*** Data provided Section Begins ***

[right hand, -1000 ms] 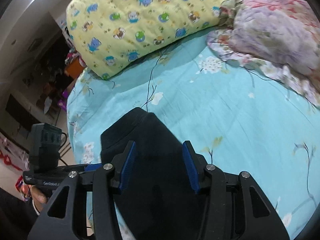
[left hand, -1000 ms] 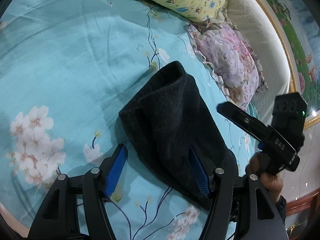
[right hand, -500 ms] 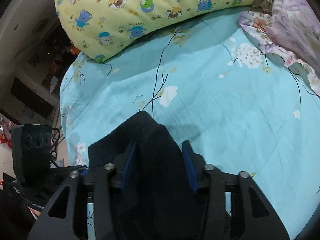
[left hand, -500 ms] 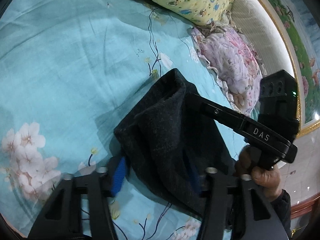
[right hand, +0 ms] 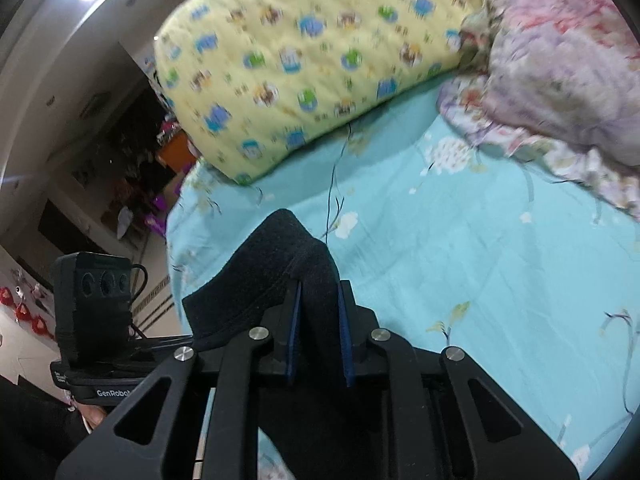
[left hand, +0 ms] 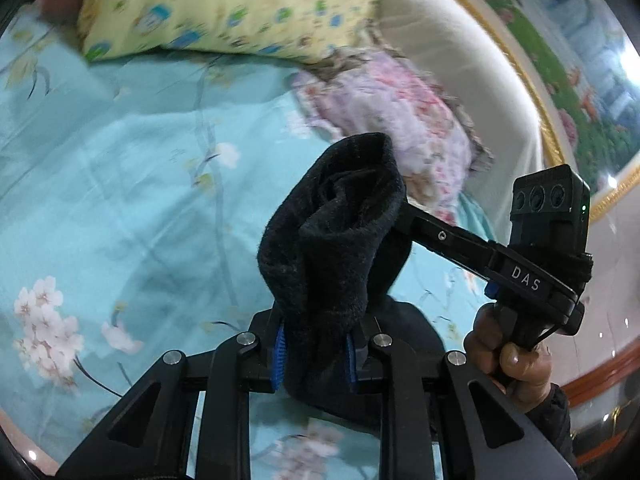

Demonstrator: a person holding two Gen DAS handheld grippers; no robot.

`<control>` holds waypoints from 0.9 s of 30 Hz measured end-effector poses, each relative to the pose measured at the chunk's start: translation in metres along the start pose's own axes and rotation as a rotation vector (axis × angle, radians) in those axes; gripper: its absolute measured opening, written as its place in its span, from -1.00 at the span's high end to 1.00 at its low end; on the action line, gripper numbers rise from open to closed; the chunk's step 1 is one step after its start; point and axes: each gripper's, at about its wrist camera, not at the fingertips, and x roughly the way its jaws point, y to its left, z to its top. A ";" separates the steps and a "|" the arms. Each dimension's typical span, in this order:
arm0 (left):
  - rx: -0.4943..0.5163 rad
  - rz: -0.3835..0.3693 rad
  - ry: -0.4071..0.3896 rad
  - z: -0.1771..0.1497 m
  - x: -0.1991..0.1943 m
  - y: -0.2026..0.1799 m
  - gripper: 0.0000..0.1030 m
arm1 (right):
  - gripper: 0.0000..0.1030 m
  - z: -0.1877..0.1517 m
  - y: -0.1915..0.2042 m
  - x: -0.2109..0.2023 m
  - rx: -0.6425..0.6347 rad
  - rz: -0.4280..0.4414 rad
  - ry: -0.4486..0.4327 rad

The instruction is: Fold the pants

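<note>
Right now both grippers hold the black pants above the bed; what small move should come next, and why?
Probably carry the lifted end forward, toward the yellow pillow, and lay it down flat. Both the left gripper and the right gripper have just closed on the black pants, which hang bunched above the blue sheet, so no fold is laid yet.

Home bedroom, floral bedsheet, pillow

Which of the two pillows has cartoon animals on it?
The yellow pillow, by the bed's far edge; the pillow beside it is pink and purple with flowers.
</note>
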 end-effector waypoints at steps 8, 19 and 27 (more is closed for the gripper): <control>0.145 -0.093 -0.001 -0.016 -0.016 -0.076 0.59 | 0.65 -0.022 0.001 -0.074 0.023 -0.007 -0.122; 0.343 -0.182 0.087 -0.067 -0.002 -0.177 0.59 | 0.66 -0.085 -0.030 -0.175 0.142 -0.055 -0.290; 0.439 -0.201 0.164 -0.106 0.018 -0.221 0.58 | 0.67 -0.139 -0.054 -0.217 0.231 -0.080 -0.370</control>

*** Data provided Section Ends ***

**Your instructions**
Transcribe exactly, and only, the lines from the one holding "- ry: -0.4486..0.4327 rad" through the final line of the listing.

**Answer section**
  - ry: -0.4486..0.4327 rad

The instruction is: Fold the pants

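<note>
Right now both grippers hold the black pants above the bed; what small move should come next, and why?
Probably carry the lifted end forward, toward the yellow pillow, and lay it down flat. Both the left gripper and the right gripper have just closed on the black pants, which hang bunched above the blue sheet, so no fold is laid yet.

Home bedroom, floral bedsheet, pillow

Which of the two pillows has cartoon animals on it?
The yellow pillow, by the bed's far edge; the pillow beside it is pink and purple with flowers.
</note>
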 end-effector waypoints at steps 8, 19 and 27 (more is closed for the gripper): <control>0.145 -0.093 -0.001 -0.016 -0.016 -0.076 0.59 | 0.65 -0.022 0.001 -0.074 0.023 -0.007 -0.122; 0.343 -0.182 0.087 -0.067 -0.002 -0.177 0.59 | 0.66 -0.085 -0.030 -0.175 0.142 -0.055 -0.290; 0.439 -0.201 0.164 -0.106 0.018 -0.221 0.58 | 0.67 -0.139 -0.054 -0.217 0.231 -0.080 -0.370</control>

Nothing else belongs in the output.